Into abstraction : Agnès Thurnauer
Vue d’atelier. Autoportrait (into abstraction) #1 (2012) d'Agnès Thurnauer. Courtesy de l’artiste et de la galerie Michel Rein.
Méta  -   Autoportrait en artiste

Agnès Thurnauer est une artiste contemporaine franco-suisse dont le travail pictural se confronte sans cesse à la question de la représentation, celle portée par la peinture bien sûr mais aussi celle façonnée par le langage, domaine où récit et assignation se confondent parfois. Pour cette peintre conceptuelle, la façon de rendre quelque chose présent à quelqu’un est donc un enjeu politique autant qu’une question picturale. C’est la raison pour laquelle nous menons avec elle une série d’entretiens pour notre rubrique « autoportrait en artiste » qui vise à saisir les figures de l’artiste que dessinent les autoportraits d’artistes bien réels. Nous abordons aujourd’hui le premier tableau de sa série « Into Abstraction ».

Orianne Castel : Lors de notre dernier entretien, vous aviez évoqué le focus réalisé sur le mot abstraction dans votre tableau nommé Sleepwalker. Je souhaiterais prolonger aujourd’hui cette réflexion sur l’abstraction en abordant votre tableau Autoportrait (into abstraction) #1 (2012). On y voit une femme nue dont le poing s’élance contre ce qui semble être un tableau abstrait. Cette pièce m’interroge beaucoup sur la façon dont vous pensez la représentation et l’abstraction parce que le titre de ce tableau, contrairement à d’autres cités précédemment, comporte le mot « autoportrait ». Or, la femme qui y est figurée est blonde. Comme vous êtes plutôt brune, nous ne sommes pas du côté d’une représentation fidèle de la réalité. Et par ailleurs, le geste que fait cette femme, celui de frapper en direction de ce morceau de toile abstraite, révèle au spectateur la ressemblance entre les formes de ce tableau et celles d’une vitre sur le point de se briser. Donc, vous nous présentez, d’une part une femme qui ne vous ressemble pas sous le titre d’autoportrait, et, d’autre part un tableau-fenêtre abstrait alors même que la fenêtre est associée pour les Occidentaux à la figuration (avec la fenêtre ouverte sur le monde d’Alberti, etc.). Que nous dit ce tableau de l’abstraction, de la figuration et surtout de votre rôle en tant qu’artiste du XXIe siècle faisant face à ces mouvements qui ont structuré l’histoire de l’art ?

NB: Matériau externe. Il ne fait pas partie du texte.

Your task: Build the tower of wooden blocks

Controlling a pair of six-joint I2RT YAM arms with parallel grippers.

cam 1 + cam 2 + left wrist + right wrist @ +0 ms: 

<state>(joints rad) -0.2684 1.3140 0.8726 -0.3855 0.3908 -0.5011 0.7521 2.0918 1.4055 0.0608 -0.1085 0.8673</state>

Agnès Thurnauer : Ce tableau fait partie d’une série que j’ai rebaptisée Into Abstraction. J’ai donc enlevé le terme « Autoportrait », mais nous pouvons en parler parce que tous les tableaux de cet ensemble sont effectivement des autoportraits. Ce sont des tableaux qui explorent cette identification du corps de l’artiste à la peinture, au corps de la peinture. Il s’agit d’une série de dessins sur toile que j’ai réalisés à partir de petites photographies que j’avais faites en 1997 et 1998. À l’époque on me disait que je faisais de la peinture abstraite et cette qualification ne me convenait déjà pas. J’ai fait ces photos pour contrer cette assignation. Je me demandais pourquoi on continuait à utiliser ces classifications si réductrices et surtout sans pertinence de mon point de vue au regard du champ de la peinture. J’aimais beaucoup le travail de Martin Barré et en particulier sa période des peintures à la bombe pour lesquelles il travaille la surface de ses toiles avec des gestes extrêmement performatifs. Ces peintures au spray sont pour moi les plus importantes de la deuxième moitié du XXᵉ siècle en France parce qu’elles disent à quel point le geste est politique dans l’espace du tableau. Cet aspect est matérialisé par l’usage de la bombe qui est le résultat d’un déplacement de l’espace urbain à l’espace du tableau. Cela n’a rien d’abstrait pour moi, ou alors tout tableau l’est !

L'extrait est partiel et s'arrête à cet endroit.